Ein neues Buch zu Jesus von Nazareth: http://www.pro-medienmagazin.de/buecher.html?&news[action]=detail&news[id]=6058 Von allen Seiten wird der wohl berühmteste aller Menschen wieder einmal mehr beleuchtet. Und das ist gut so. Auch wenn der Mensch mit seinem Verstand meint, ihn erfassen zu können – so freue ich mich, dass er es überhaupt versucht, ihn mit seinem Verstand zu erfassen. Aber der Verstand derer, die sich für modern halten, scheint sich auch in diesem Buch einer Selbstblockade zu bedienen, einer Selbstzensur.
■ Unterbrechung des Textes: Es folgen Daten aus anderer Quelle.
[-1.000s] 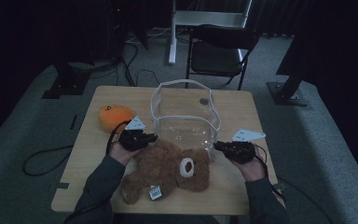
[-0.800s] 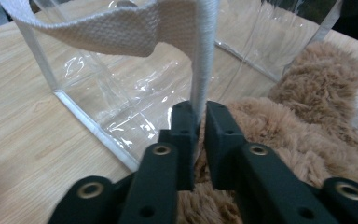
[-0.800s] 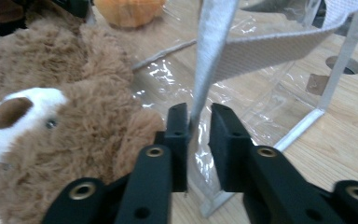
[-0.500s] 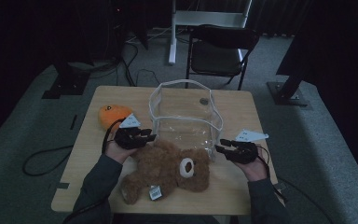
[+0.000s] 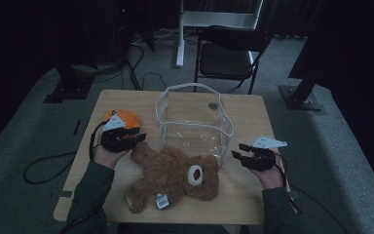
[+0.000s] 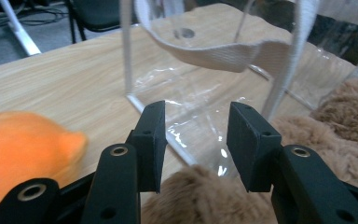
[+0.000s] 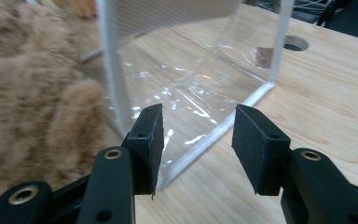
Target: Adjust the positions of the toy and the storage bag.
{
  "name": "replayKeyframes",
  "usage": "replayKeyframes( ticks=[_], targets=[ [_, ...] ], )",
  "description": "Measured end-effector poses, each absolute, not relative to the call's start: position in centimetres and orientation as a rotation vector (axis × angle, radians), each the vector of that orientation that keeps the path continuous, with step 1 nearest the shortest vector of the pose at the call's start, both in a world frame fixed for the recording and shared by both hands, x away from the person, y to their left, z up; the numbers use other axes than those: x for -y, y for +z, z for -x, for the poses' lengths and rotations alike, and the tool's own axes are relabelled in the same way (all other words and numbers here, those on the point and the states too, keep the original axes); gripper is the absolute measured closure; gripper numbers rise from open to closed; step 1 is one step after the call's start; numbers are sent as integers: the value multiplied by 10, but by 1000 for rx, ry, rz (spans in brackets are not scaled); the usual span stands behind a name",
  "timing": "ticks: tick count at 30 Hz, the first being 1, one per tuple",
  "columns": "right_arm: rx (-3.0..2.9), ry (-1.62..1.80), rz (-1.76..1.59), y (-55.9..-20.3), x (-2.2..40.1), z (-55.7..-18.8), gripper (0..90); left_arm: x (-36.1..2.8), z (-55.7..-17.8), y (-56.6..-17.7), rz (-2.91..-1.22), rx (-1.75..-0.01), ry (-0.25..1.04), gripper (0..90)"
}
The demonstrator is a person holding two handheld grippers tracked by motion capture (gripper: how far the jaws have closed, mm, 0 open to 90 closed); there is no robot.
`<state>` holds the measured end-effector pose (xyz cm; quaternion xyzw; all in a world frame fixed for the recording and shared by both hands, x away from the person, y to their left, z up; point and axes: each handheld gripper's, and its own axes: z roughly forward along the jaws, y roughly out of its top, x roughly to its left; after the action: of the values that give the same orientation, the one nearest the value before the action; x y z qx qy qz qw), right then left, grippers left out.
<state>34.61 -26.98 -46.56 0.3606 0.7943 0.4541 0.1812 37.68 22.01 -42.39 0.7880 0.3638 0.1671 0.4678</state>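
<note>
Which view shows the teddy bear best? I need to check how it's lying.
The high view: the whole teddy bear lies sprawled on the table in front of the clear bag. The left gripper view catches patches of brown fur beyond the jaws; the right gripper view shows blurred fur at its left edge.

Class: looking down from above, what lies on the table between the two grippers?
In the high view, the brown teddy bear and the clear bag's near wall lie between the left gripper and right gripper.
</note>
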Motion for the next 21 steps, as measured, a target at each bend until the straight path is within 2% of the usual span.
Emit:
replayKeyframes(
  ticks=[21],
  targets=[
    [-2211, 1001, -1163, -524, 282, -397, 431, -225, -365, -417, -1913, -843, 396, 532]
  ],
)
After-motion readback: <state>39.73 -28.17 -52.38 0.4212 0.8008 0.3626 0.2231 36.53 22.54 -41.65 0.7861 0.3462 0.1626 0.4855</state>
Aber das macht nichts. Ihm hinterhergehen, ihm nachspüren, seinen Spuren zu folgen, bedeutet nicht unbedingt, dass man ihn auch erreicht, ihn begegnet. Aber man hat es wenigstens versucht. Und dann? Dann kann es sein, dass man meint, ihn erfasst zu haben oder man möchte sich resigniert abwenden, weil es doch nichts nützt, ihm nachzugehen – und siehe da, dann steht der Christus vor mir und nimmt mich bei der Hand.